**Aim of the exercise:** Each line of the records that includes "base" should be found and copied.

Source records:
▼
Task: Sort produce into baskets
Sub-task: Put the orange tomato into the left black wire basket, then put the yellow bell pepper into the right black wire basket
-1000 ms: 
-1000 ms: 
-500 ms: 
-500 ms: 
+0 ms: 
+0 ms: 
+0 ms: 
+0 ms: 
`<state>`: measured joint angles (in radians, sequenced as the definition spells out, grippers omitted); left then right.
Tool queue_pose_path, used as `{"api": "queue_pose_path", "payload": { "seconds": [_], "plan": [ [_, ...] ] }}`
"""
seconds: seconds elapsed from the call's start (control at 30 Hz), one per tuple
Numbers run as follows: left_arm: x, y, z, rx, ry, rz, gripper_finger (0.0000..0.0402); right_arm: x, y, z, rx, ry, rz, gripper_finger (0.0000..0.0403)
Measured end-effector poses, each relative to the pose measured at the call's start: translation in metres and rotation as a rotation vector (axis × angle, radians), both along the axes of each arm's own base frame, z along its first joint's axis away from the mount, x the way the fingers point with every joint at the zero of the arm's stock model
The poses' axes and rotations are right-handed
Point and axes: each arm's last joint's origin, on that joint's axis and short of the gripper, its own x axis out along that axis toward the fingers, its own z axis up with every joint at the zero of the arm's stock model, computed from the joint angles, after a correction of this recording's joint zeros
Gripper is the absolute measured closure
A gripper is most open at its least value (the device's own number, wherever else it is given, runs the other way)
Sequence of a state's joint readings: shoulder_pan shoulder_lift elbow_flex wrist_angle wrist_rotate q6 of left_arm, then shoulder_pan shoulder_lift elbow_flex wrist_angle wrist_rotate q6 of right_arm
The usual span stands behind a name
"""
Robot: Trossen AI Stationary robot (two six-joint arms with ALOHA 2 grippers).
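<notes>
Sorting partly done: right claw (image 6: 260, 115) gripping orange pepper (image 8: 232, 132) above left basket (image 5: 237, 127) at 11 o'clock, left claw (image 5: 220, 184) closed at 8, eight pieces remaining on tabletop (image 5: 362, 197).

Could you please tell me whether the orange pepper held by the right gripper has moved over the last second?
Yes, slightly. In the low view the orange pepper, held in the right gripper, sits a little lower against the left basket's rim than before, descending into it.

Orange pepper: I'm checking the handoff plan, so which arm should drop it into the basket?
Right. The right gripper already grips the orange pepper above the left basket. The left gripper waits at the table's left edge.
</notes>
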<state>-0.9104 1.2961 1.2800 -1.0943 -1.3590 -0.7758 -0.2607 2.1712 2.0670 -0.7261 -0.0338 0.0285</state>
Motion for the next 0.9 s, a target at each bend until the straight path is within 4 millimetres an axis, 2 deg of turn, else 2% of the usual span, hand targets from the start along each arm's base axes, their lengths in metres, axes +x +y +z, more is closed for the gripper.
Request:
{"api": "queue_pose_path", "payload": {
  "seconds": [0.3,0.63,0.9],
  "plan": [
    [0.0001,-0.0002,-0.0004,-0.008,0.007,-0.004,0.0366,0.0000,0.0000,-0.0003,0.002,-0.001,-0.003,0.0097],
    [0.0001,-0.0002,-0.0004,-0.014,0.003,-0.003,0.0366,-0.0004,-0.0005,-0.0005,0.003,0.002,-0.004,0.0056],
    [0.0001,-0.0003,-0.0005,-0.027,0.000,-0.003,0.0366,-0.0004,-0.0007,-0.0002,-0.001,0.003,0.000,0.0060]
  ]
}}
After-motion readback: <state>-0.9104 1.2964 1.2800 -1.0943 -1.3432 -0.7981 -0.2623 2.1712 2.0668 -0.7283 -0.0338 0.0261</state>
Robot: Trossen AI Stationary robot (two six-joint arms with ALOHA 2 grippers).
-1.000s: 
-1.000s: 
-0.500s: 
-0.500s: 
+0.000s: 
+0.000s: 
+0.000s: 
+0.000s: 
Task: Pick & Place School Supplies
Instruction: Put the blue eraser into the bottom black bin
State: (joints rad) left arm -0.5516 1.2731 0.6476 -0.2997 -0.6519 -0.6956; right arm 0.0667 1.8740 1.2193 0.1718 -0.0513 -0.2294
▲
**Result:**
Measured end-effector poses, each relative to the pose measured at the call's start: translation in metres and rotation as a rotation vector (axis × angle, radians), both along the axes of each arm's own base frame, z along its first joint's axis away from the mount, x the way the fingers point with every joint at the zero of the arm's stock model
Motion for the next 0.9 s, a target at each bend until the straight path is within 4 millimetres an axis, 2 deg of turn, else 2% of the usual span, hand targets from the start along each arm's base axes, their lengths in metres, axes +x +y +z, more is closed for the gripper.

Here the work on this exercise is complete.